No one knows this better than the Federal Reserve.
Quantitative Easing (QE) is the act of printing money to buy government bonds that support spending programs. Since 2008, the Federal Reserve has printed roughly $3.0 trillion, or roughly $9,533 per person, and it’s climbing each month by an additional $85.0 billion.
The extra dollars pumped into the economy are supposed to spur growth. Unfortunately, it also has the reverse effect of shrinking the buying power of each dollar—the driving force of inflation. Since July of 2012, the U.S. dollar index has gone down more than five percent. As the U.S. dollar declines in value against other world currencies, goods imported into the U.S. become more expensive.

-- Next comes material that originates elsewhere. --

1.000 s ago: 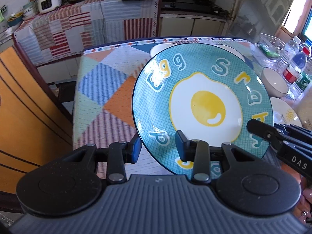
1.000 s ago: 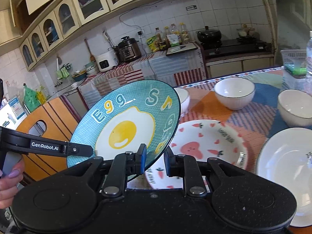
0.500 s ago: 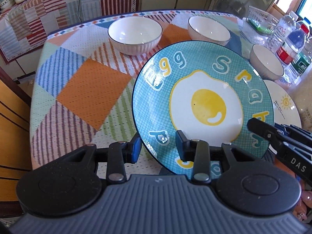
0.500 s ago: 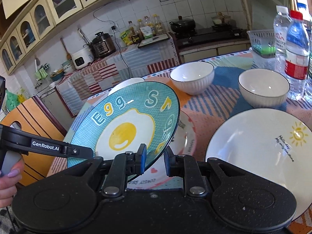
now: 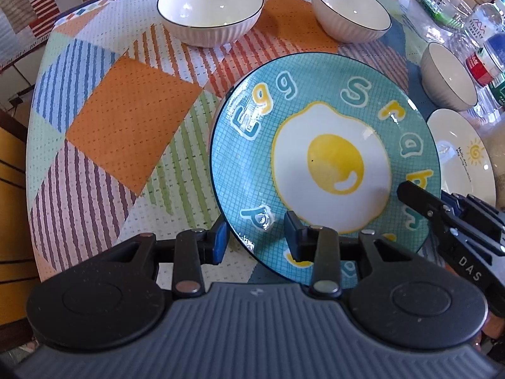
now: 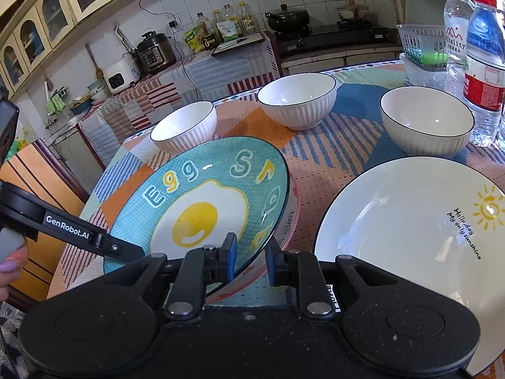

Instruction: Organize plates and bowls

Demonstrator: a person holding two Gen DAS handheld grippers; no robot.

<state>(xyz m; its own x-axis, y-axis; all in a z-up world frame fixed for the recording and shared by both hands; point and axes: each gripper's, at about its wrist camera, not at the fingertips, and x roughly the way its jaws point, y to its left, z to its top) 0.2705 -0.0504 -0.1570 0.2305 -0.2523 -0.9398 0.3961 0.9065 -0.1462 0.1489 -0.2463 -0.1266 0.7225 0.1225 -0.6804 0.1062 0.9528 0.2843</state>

What has an influx of $3.0 trillion into the U.S. economy accomplished? It was supposed to increase lending, create more jobs and lower the unemployment rate. Instead, banks are sitting on a pile of cash and remain tight-fisted, fewer jobs have been created and the unemployment rate remains high.
So, what’s keeping the U.S. economy afloat? The Federal Reserve is artificially propping up the entire U.S. economy by buying 61% of the government debt issued by the Treasury Department. As a result, the U.S. government has become dependent on borrowing (creating money) to finance itself.11
Where does the U.S. government get the money to buy the bonds? It creates money out of thin air, printing the money itself.
This is a dangerous, unsustainable trend that cannot continue. And, it’s one Ponzi scheme that will eventually come to a crashing end. The U.S. cannot continue to issue government debt and then print the money to pay for said debt.